だから特に監視もせず放置する事に決めた。
 それでこの異世界が大きく乱れる事になろうとは女神は思いもよらなかった。
 怪力、サイコキネシス、空間転移……は翼が損傷していて使えないが、その他不思議な能力色々……。
  ルシファー自身が元々チートな存在だとは知らずに。
 まあ、更にチートな力を授かれば現代でもミカエルを倒せるかもしれない。
 ルシファーとしても現代のミカエルをなんとかする力が欲しかったが、魔王のプライドからこんな小娘から施しを受けるのは気に入らなかったのだ。
 そう、気に入らなかった、ただそれだけである。
 まあそもそも元の世界に戻せない程度の女神にミカエルをなんとかできるとも思えないとルシファーは考えていた。

―異世界イシュロア・荒野

「ここが異世界か。

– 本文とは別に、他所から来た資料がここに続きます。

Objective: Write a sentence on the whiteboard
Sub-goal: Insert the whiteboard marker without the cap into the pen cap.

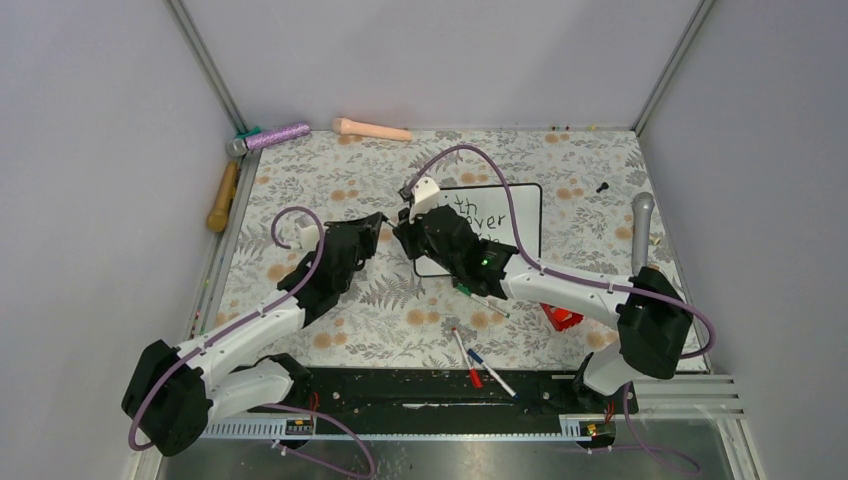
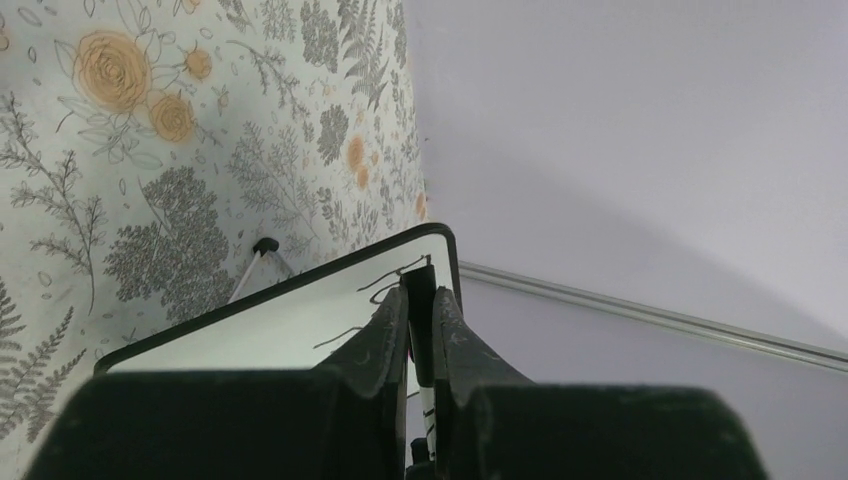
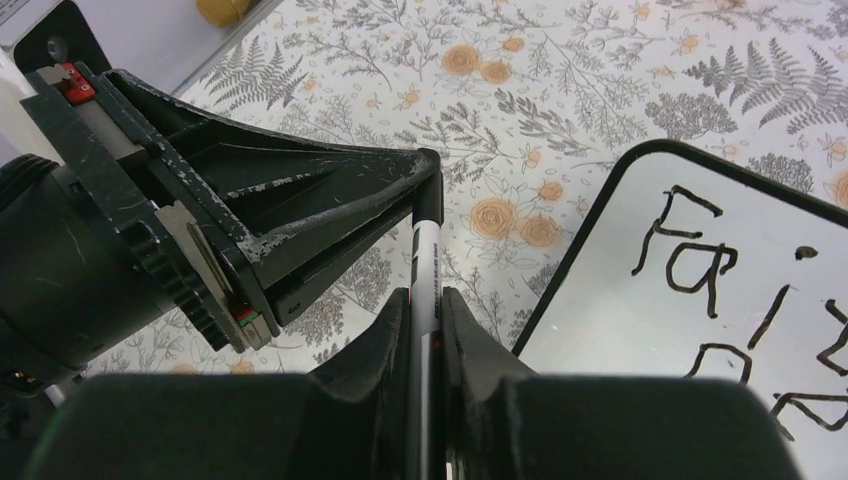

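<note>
One floral-clothed table (image 1: 300, 180) is seen, with the whiteboard (image 1: 520, 225) lying just right of its middle. Beside the board's left edge, the right gripper (image 3: 425, 300) is pinched on a white marker (image 3: 424, 262). The left gripper (image 2: 420, 300) is clamped on what seems its black-capped end. The sentence (image 3: 715, 270) is only partly visible.

The table cloth (image 1: 340, 180) is pale, with a pattern of grey ferns and leaves and small orange flowers. The whiteboard (image 1: 522, 215) is glossy white with a thin black frame, and the sentence (image 3: 700, 250) on it is black. The left gripper (image 1: 378, 228) and the right gripper (image 1: 405, 235) are black. The marker (image 3: 424, 262) has a white barrel and a black cap. The cables (image 1: 470, 150) are purple and the walls (image 1: 100, 150) pale grey.
</note>
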Controlling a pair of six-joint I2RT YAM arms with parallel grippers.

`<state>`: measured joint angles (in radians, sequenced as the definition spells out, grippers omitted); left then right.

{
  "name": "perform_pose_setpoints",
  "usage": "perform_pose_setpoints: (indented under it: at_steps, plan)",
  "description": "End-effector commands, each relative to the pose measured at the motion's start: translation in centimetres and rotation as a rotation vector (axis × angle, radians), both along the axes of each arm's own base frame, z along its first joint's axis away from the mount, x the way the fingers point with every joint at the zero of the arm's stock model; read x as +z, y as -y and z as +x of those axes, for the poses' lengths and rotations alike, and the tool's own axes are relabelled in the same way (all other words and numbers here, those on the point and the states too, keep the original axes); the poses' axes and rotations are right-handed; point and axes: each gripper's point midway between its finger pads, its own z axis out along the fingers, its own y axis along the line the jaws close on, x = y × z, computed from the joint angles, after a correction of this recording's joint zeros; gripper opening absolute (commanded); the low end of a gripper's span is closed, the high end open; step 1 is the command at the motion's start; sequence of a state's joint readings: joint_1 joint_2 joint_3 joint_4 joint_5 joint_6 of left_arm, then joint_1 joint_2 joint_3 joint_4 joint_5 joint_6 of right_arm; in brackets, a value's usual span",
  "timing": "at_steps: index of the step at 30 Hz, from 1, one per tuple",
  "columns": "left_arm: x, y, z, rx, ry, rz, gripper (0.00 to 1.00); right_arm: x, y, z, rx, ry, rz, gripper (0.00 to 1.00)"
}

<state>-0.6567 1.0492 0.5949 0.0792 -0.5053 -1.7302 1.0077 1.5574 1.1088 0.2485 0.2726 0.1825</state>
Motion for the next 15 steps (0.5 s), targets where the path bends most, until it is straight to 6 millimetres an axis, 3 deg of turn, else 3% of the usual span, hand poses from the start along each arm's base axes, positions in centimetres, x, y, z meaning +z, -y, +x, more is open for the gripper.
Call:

何もないな」

 ルシファーが転移したのは何もない荒野だった。
 ルシファーは剣も盾も弓もグラスも何も持っていない。

「まずはグラスを手に入れないとな。モヒートも飲めない」

 この異世界に来た理由はそれだけじゃない。
 確かにモヒート飲み放題は魅力的ではあるが、ルシファーの目的は別にある。
 まず怪物ハンターになり怪物達を殺しまくって魔王軍を弱体化させる。
 そしてその流れでこの世界の魔王を殺しその勢力を手中に収めてやるのだ。
 そして現代に戻り今度こそミカエルを殺す。
 ルシファーは黒い野望に燃えていた。